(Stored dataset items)
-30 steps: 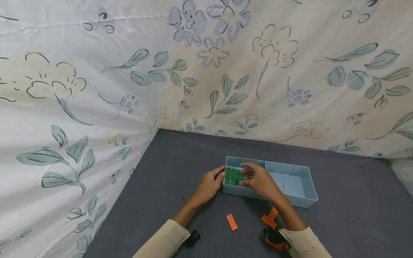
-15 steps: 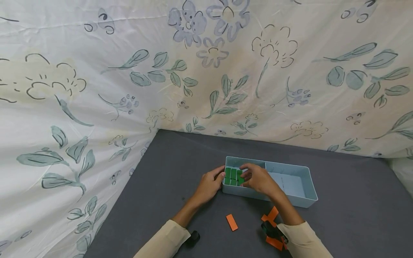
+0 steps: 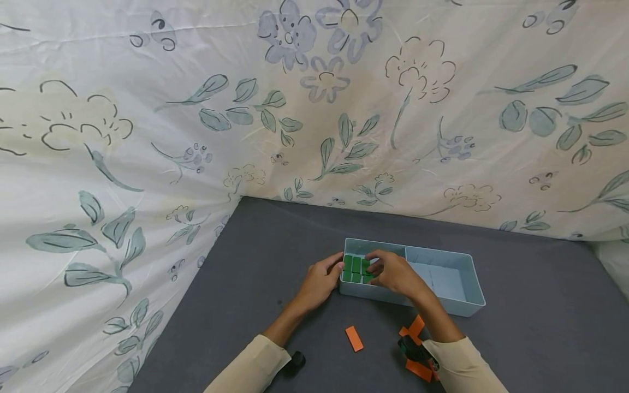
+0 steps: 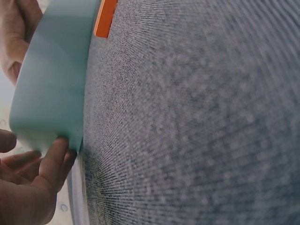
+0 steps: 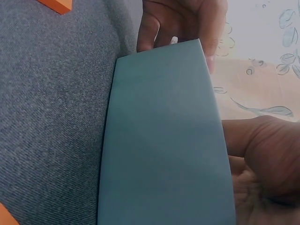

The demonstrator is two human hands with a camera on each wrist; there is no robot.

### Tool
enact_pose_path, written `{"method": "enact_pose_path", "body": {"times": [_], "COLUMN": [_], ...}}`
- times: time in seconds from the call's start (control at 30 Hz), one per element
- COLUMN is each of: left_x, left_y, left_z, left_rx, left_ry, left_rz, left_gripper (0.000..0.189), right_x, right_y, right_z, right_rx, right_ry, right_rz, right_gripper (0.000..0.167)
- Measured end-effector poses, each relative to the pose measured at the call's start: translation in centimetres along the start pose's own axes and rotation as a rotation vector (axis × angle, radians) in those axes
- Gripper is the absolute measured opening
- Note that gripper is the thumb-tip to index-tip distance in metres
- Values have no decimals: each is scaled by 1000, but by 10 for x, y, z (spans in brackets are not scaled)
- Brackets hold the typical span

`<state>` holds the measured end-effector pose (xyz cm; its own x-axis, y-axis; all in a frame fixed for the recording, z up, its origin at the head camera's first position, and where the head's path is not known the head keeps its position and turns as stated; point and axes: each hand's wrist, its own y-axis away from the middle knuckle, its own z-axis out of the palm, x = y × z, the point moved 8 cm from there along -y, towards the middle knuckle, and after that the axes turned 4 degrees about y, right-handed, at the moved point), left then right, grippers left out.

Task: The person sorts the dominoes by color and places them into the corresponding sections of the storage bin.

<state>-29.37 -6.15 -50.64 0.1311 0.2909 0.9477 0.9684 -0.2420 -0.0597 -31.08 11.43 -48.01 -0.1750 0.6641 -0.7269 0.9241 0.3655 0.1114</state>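
Green blocks [image 3: 356,265] adjoin right grip [image 3: 395,272], hold unclear; relaxed left grip [image 3: 316,284] touches smooth box [image 5: 161,136]

The person wears long sleeves in plain pale cream cloth. The left sleeve [image 3: 250,367] and the right sleeve [image 3: 464,364] are softly creased. Near the left one's edge shows a small rounded black device [image 3: 295,362]; by the right, a larger dark device [image 3: 415,350]. The left hand [image 3: 316,285] and right hand [image 3: 397,274] are bare.

Had white cloth with leaf sprigs and purplish flowers [image 3: 196,54] along the back and left of my dark gray woven surface [image 3: 275,245], plus one orange block [image 3: 354,339] lying solo and a messy bunch of orange blocks [image 3: 419,370] right of it.
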Motion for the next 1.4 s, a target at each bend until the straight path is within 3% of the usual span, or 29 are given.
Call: {"method": "enact_pose_path", "body": {"times": [0.27, 0.7, 1.2, 1.4], "left_x": [-2, -1, 1, 1], "left_y": [0, -1, 0, 0], "left_z": [1, 1, 0, 0], "left_rx": [-4, 5, 6, 9], "left_ry": [12, -6, -4, -13], "left_rz": [-8, -4, 20, 18], "left_gripper": [48, 47, 47, 46], "right_x": [1, 3, 11, 15], "right_y": [3, 17, 56, 75], "right_z": [0, -10, -26, -34], "right_rx": [39, 180, 312, 358], "right_ry": [-7, -52, -100, -108], "right_rz": [-13, -35, -137, -137], "right_gripper": [55, 62, 55, 51]}}
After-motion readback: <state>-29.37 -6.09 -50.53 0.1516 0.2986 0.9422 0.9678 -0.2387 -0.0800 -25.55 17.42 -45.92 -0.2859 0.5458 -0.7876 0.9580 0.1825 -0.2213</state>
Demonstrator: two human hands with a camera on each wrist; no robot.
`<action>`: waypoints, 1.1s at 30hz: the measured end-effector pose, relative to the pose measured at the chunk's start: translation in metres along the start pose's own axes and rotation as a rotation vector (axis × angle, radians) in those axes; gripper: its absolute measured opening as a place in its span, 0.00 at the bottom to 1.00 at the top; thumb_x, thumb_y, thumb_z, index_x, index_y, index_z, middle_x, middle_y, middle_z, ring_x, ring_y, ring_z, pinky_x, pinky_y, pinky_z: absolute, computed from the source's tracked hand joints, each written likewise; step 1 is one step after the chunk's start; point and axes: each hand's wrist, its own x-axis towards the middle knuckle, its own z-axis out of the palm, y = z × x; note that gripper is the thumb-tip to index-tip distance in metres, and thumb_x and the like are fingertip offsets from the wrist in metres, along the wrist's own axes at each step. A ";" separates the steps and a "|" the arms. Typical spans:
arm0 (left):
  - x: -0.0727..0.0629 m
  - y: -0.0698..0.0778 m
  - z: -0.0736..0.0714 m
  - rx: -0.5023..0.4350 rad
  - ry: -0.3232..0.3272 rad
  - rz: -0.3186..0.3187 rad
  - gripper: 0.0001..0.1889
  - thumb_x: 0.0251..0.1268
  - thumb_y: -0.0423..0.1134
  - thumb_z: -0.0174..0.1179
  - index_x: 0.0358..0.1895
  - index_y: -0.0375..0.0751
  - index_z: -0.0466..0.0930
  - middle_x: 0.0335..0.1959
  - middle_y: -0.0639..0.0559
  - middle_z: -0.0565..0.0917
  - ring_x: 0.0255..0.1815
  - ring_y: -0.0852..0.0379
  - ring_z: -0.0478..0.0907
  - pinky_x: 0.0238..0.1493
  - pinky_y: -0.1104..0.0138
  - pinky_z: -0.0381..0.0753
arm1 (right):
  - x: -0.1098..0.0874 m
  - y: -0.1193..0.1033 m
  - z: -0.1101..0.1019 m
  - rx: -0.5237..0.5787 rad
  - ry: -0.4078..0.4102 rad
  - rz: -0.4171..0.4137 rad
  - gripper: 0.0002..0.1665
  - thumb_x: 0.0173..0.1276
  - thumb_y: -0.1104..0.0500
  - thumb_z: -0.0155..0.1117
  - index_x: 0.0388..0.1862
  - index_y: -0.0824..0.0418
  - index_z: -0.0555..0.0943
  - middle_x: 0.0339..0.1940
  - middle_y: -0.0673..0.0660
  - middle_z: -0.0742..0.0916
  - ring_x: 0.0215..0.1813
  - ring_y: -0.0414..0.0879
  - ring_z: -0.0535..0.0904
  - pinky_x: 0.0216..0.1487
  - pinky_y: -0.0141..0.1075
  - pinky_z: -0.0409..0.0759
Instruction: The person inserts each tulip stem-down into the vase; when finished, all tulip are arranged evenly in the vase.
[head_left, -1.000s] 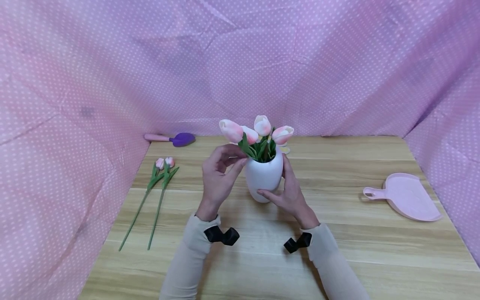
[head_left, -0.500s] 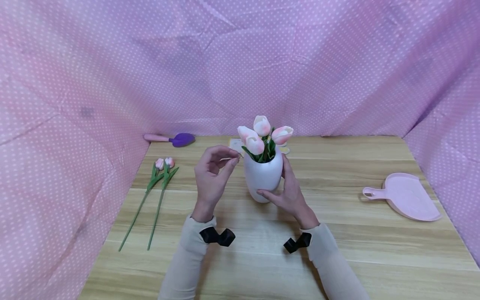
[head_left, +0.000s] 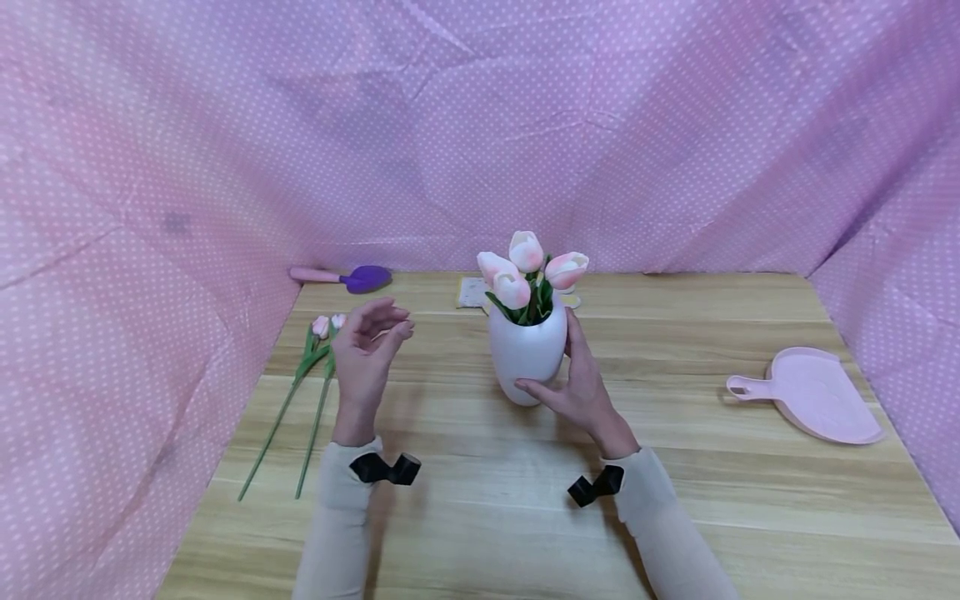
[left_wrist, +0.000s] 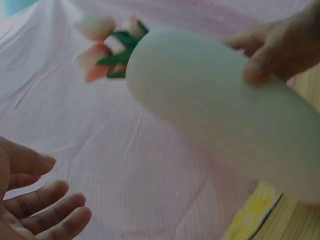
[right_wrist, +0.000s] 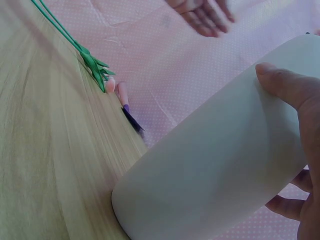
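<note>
Plain, pale beige long sleeves covered the person's forearms, the left sleeve [head_left: 331,542] and the right sleeve [head_left: 681,533] both fairly close-fitting, with soft creases in the cloth and slightly bulkier, rumpled cuffs at the wrists. Beyond those cuffs, the left hand [head_left: 363,358] and the right hand [head_left: 573,393] were bare. On the inner side of each cuff sat a small black device, the left wrist camera [head_left: 384,472] and the right wrist camera [head_left: 596,486], each formed of two angular, faceted blocks joined by a narrower neck.
</note>
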 end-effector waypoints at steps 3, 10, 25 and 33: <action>0.002 -0.003 -0.019 -0.012 0.036 -0.025 0.19 0.56 0.13 0.60 0.50 0.29 0.80 0.36 0.53 0.88 0.35 0.63 0.86 0.37 0.74 0.88 | 0.000 0.000 0.000 -0.002 0.000 -0.001 0.74 0.46 0.63 0.85 0.82 0.55 0.45 0.75 0.60 0.70 0.71 0.53 0.71 0.66 0.56 0.79; 0.007 -0.003 -0.059 0.073 0.137 -0.135 0.23 0.56 0.12 0.59 0.45 0.45 0.83 0.34 0.54 0.87 0.32 0.65 0.84 0.34 0.75 0.87 | 0.000 0.001 0.000 0.001 0.000 -0.002 0.73 0.46 0.63 0.85 0.82 0.55 0.46 0.75 0.60 0.70 0.71 0.54 0.71 0.66 0.57 0.79; 0.001 -0.013 -0.127 0.381 0.307 -0.367 0.17 0.59 0.21 0.62 0.46 0.46 0.81 0.32 0.60 0.84 0.28 0.68 0.82 0.29 0.76 0.86 | 0.000 0.002 0.000 0.001 0.006 -0.014 0.74 0.45 0.64 0.85 0.82 0.56 0.45 0.76 0.61 0.69 0.71 0.54 0.71 0.66 0.57 0.78; -0.007 -0.029 -0.147 0.667 0.222 -0.417 0.20 0.62 0.26 0.64 0.58 0.28 0.78 0.32 0.66 0.80 0.27 0.74 0.78 0.29 0.78 0.85 | 0.000 0.001 0.000 0.000 0.001 -0.005 0.74 0.46 0.63 0.85 0.82 0.54 0.45 0.76 0.60 0.70 0.71 0.53 0.71 0.66 0.56 0.79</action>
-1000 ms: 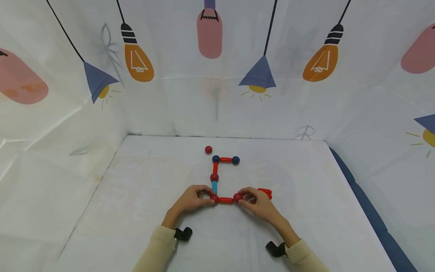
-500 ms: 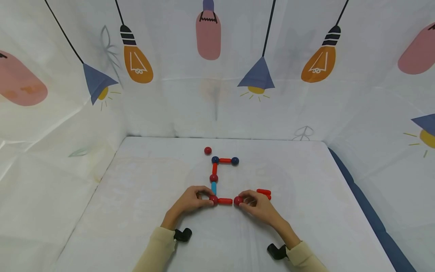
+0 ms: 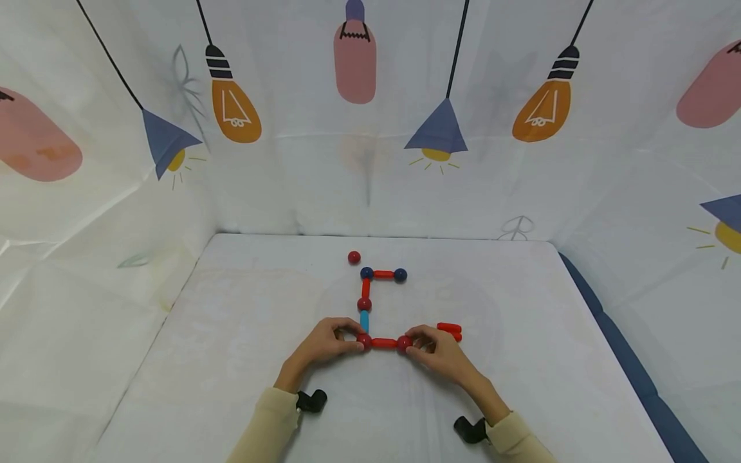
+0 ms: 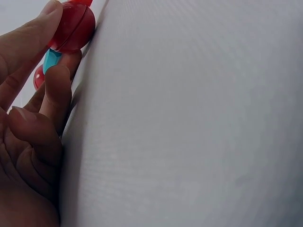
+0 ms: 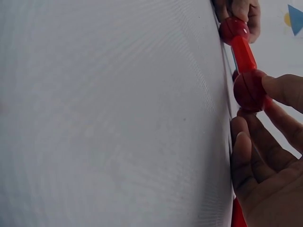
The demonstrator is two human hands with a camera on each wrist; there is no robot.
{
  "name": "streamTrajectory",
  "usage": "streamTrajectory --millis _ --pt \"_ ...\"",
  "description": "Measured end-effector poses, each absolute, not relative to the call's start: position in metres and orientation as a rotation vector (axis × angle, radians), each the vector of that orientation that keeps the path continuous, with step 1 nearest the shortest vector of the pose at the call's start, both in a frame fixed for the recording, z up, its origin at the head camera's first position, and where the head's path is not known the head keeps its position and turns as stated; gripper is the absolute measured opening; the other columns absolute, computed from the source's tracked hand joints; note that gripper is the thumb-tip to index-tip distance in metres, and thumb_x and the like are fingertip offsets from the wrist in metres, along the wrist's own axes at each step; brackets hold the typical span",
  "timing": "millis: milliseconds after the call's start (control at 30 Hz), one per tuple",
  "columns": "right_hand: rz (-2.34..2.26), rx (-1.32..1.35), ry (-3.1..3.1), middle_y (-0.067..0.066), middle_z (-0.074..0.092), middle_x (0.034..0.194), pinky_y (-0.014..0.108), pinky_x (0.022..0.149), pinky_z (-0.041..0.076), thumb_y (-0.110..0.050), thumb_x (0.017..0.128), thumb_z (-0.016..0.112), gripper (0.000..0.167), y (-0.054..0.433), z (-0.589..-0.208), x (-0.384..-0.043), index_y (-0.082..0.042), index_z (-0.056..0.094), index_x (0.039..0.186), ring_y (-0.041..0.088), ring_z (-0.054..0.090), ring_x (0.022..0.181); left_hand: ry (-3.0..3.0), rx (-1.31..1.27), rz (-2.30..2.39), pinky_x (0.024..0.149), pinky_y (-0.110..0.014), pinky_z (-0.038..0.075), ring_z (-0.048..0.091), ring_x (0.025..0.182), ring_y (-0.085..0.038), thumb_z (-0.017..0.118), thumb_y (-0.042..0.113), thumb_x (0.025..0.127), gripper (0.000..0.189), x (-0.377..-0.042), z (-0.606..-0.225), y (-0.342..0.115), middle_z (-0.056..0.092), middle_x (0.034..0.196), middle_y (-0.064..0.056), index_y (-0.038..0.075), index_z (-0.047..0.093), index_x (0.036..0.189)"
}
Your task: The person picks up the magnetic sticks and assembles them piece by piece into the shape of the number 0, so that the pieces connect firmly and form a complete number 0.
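My left hand (image 3: 325, 341) pinches a red ball (image 4: 75, 27) between thumb and fingers at the near left corner of a chain of balls and rods on the table. With thumb and fingertips, my right hand (image 3: 442, 352) grips another red ball (image 5: 250, 91). A red rod (image 3: 384, 343) spans the two held balls, its ends against both. From the left ball a light blue rod (image 3: 364, 320) runs away to a red ball (image 3: 364, 304). Beyond it a red rod (image 3: 366, 288), a dark blue ball (image 3: 367, 273), a red rod (image 3: 383, 274) and a second dark blue ball (image 3: 400, 275) follow.
Two loose red rods (image 3: 449, 328) lie side by side just past my right hand. A single red ball (image 3: 354, 257) sits apart near the far edge of the white table (image 3: 260, 283). Patterned white cloth (image 3: 278, 180) surrounds the table on the back and sides.
Half a second ago a small gap showed between the right-hand ball and the red rod. My right hand has moved slightly left, and ball and rod now meet. The left hand stays put.
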State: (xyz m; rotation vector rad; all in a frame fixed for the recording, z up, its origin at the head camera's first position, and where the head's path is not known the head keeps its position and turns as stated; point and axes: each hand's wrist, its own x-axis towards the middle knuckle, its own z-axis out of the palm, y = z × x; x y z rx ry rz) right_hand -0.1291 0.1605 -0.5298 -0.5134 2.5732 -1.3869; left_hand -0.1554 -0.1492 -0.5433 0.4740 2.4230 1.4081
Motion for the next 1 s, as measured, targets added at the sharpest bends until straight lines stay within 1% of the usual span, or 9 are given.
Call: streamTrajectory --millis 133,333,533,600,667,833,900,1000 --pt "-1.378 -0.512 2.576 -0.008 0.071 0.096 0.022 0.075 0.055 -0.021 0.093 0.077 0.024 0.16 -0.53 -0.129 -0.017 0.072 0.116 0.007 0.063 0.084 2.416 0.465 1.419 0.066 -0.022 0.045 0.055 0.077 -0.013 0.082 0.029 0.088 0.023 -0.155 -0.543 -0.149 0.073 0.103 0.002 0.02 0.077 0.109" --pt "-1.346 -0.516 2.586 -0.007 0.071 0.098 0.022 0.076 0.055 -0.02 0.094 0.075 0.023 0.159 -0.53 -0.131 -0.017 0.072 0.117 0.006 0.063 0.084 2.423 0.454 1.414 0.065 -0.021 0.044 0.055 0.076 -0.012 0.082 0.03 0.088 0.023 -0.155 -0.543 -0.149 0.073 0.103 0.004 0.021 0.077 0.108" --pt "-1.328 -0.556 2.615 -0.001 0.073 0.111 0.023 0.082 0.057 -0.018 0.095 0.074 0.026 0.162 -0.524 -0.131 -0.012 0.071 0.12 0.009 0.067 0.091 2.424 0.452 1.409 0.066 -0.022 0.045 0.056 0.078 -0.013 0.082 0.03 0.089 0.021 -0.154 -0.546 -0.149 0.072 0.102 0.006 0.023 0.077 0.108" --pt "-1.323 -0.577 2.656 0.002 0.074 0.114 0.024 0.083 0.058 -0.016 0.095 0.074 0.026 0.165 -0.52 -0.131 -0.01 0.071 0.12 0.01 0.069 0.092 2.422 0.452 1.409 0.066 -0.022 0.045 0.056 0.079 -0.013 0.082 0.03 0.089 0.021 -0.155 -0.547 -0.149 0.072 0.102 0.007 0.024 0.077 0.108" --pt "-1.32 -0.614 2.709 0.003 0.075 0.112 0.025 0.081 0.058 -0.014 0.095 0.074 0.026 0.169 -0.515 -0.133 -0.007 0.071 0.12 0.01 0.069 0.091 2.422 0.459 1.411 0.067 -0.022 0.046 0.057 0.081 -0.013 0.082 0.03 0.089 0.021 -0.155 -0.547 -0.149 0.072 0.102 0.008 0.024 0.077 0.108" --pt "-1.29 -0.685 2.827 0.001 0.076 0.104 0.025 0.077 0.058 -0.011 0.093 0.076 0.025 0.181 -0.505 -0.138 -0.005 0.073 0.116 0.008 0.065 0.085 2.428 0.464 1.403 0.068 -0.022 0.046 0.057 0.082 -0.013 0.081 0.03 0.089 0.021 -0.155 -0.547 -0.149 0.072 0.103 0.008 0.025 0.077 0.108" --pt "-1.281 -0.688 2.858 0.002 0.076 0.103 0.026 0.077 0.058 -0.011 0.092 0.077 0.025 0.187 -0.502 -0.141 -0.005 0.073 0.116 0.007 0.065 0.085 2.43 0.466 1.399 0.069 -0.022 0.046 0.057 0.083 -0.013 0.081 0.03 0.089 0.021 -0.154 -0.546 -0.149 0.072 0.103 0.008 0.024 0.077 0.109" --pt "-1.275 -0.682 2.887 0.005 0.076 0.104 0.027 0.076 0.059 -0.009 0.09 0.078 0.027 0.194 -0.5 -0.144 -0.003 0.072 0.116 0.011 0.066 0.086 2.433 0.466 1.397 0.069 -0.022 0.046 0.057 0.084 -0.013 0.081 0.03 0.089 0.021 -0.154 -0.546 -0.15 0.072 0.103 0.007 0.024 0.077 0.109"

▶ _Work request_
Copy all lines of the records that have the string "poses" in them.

▶ _Result for this task_
- Measured end-effector poses, each relative to the pose measured at the call's start: translation in centimetres along the start pose's own axes and rotation as a rotation vector (axis × angle, radians) in those axes
  "description": "Measured end-effector poses, each absolute, not relative to the call's start: position in metres and orientation as a rotation vector (axis × angle, radians), each the vector of that orientation that keeps the path continuous, with step 1 nearest the shortest vector of the pose at the call's start, both in a frame fixed for the recording, z up, its origin at the head camera's first position, and where the head's path is not known the head keeps its position and turns as stated; gripper is the absolute measured opening; the other columns absolute, computed from the source's tracked hand joints; note that gripper is the thumb-tip to index-tip distance in metres, and thumb_x and the like are fingertip offsets from the wrist in metres, along the wrist's own axes at each step; brackets hold the typical span",

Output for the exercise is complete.